WildDet3D: Scaling Promptable 3D Detection in the Wild

New architecture accepts text, point, and box prompts, achieving 34.2 AP3D on Omni3D with a 20.7 AP boost from depth cues.

Deep Dive

A research team led by Weikai Huang and including contributors from the University of Washington, Apple, and the Allen Institute for AI has published WildDet3D, a breakthrough in monocular 3D object detection. The work tackles two major bottlenecks: existing methods are limited to single prompt types and lack mechanisms to incorporate geometric cues like depth, and current datasets are narrow in scope. WildDet3D introduces a unified, geometry-aware architecture that natively accepts diverse prompts—text, points, and bounding boxes—and can optionally integrate auxiliary depth signals at inference time for substantial performance gains.

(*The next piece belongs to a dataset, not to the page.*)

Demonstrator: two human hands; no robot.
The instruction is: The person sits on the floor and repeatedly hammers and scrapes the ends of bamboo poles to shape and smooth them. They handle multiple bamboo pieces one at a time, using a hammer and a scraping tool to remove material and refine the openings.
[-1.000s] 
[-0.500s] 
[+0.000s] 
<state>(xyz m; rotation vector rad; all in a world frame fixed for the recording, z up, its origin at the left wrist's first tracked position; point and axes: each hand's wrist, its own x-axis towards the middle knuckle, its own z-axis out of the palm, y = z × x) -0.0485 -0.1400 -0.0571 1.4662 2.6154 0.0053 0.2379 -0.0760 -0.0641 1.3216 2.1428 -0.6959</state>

To train this powerful model, the team created WildDet3D-Data, the largest open 3D detection dataset to date. It was constructed by generating candidate 3D boxes from existing 2D annotations and retaining only human-verified ones, resulting in over 1 million images across a staggering 13,500 categories in diverse real-world scenes. This scale enables unprecedented open-world generalization. The model establishes a new state-of-the-art, achieving 34.2/36.4 AP3D on Omni3D with text and box prompts and 40.3/48.9 ODS in zero-shot evaluation on Argoverse 2 and ScanNet. Notably, incorporating depth cues at inference yields an average gain of +20.7 AP across settings.

Key Points
  • Unified architecture accepts text, point, and box prompts natively and can incorporate depth signals, gaining +20.7 AP on average.
  • Trained on WildDet3D-Data, a new 1M-image dataset spanning 13.5K object categories for robust open-world performance.
  • Sets new SOTA, achieving up to 48.9 ODS in zero-shot evaluation and 36.4 AP3D on the Omni3D benchmark.

Why It Matters

Enables AI systems to understand and interact with the physical 3D world from a single image, critical for robotics, AR/VR, and autonomous systems.